Обсуждение: Postgres benchmarking with pgbench

Поиск
Список
Период
Сортировка

Postgres benchmarking with pgbench

От
"ml@bortal.de"
Дата:
Hello List,

i would like to pimp my postgres setup. To make sure i dont have a slow
hardware, i tested it on three diffrent enviorments:
1.) Native Debian Linux (Dom0) and 4GB of RAM
2.) Debian Linux  in Xen (DomU)  4GB of RAM
3.) Blade with SSD Disk 8GB of RAM

Here are my results: http://i39.tinypic.com/24azpxg.jpg

Here is my postgres config: http://pastebin.com/m5e40dbf0

Here is my sysctl:
----------------------------------
kernel.shmmax = 3853361408
kernel.shmall = 99999999

Here is my pgbench benchmark script: http://pastebin.com/m676d0c1b



Here are my hardware details:
========================

On Hardware 1 + 2 (native linux and debian) i have the following
Hardware underneath:

--------------------------------------------------------------------------------------------------------------------------------------------------------
- ARC-1220 8-Port PCI-Express on Raid6 with normal SATA drives 7200RPM
- 1x Quadcore Intel(R) Xeon(R) CPU   E5320  @ 1.86GHz

The Blade:
----------------------------
- 2x 16GB SSD set up in striping mode (Raid 0)
- 2x Quardcore Intel(R) Xeon(R) CPU  E5420  @ 2.50GHz


Any idea why my performance colapses at 2GB Database size?

Thanks,
Mario




Re: Postgres benchmarking with pgbench

От
Greg Smith
Дата:
On Mon, 16 Mar 2009, ml@bortal.de wrote:

> Any idea why my performance colapses at 2GB Database size?

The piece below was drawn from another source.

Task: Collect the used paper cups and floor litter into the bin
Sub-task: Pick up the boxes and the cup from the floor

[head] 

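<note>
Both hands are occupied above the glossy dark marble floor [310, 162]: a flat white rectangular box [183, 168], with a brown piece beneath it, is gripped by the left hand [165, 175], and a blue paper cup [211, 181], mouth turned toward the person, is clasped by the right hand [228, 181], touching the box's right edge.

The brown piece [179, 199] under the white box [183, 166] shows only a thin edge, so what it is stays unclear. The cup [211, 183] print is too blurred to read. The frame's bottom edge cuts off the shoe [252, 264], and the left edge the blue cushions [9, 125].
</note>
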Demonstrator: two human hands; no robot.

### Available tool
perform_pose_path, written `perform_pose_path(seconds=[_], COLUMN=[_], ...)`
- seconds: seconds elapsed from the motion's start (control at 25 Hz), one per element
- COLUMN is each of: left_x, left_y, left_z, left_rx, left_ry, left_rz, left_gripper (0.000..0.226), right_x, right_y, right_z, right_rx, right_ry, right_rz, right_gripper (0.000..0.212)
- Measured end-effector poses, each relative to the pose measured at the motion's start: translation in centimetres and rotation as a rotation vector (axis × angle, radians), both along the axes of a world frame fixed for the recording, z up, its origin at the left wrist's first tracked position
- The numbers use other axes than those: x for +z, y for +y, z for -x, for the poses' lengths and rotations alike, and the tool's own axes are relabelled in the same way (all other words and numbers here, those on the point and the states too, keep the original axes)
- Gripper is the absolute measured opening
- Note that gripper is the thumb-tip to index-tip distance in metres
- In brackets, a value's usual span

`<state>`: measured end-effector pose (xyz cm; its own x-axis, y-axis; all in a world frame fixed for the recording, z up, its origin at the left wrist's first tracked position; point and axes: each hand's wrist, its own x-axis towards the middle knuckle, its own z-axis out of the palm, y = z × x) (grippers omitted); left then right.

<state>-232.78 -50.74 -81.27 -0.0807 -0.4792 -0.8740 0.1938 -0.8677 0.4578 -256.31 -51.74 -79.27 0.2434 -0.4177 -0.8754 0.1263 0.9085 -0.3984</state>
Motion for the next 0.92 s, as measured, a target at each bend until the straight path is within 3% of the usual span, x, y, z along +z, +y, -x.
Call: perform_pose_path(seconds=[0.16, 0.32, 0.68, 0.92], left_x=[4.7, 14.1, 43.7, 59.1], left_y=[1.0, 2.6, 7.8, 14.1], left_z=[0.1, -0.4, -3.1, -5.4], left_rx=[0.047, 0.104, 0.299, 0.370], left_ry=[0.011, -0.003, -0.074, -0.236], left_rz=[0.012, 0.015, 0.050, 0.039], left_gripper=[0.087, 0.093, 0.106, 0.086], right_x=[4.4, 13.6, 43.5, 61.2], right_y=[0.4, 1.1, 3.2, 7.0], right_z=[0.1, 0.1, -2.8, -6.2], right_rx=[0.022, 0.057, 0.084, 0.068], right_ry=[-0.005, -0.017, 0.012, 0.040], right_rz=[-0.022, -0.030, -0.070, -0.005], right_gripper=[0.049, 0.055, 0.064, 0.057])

pgbench results follow a general curve I outlined at
http://www.westnet.com/~gsmith/content/postgresql/pgbench-scaling.htm and
the spot where performance drops hard depends on how big of a working set
of data you can hold in RAM.  (That shows a select-only test which is why
the results are so much higher than yours, all the tests work similarly as
far as the curve they trace).

In your case, you've got shared_buffers=1GB, but the rest of the RAM is
the server isn't so useful to you because you've got checkpoint_segments
set to the default of 3.  That means your system is continuously doing
small checkpoints (check your database log files, you'll see what I
meant), which keeps things from ever really using much RAM before
everything has to get forced to disk.

Increase checkpoint_segments to at least 30, and bump your
transactions/client to at least 10,000 while you're at it--the 32000
transactions you're doing right now aren't nearly enough to get good
results from pgbench, 320K is in the right ballpark.  That might be enough
to push your TPS fall-off a bit closer to 4GB, and you'll certainly get
more useful results out of such a longer test.  I'd suggest adding in
scaling factors of 25, 50, and 150, those should let you see the standard
pgbench curve more clearly.

On this topic:  I'm actually doing a talk introducing pgbench use at
tonight's meeting of the Baltimore/Washington PUG, if any readers of this
list are in the area it should be informative:
http://archives.postgresql.org/bwpug/2009-03/msg00000.php and
http://omniti.com/is/here for directions.

--
* Greg Smith gsmith@gregsmith.com http://www.gregsmith.com Baltimore, MD

Re: Postgres benchmarking with pgbench

От
Gregory Stark
Дата:
Greg Smith <gsmith@gregsmith.com> writes:

> On Mon, 16 Mar 2009, ml@bortal.de wrote:
>
>> Any idea why my performance colapses at 2GB Database size?

I don't understand how you get that graph from the data above. The data above
seems to show your test databases at 1.4GB and 2.9GB. There are no 1GB and 2GB
data points like the graphs show.

Presumably the data point at 2G on the graph should really be at 2.9GB? In
which case I don't find it surprising at all that performance would start to
shift from RAM-resident before that to disk-resident above that. You have 1GB
set aside for shared buffers leaving about 3GB for filesystem cache.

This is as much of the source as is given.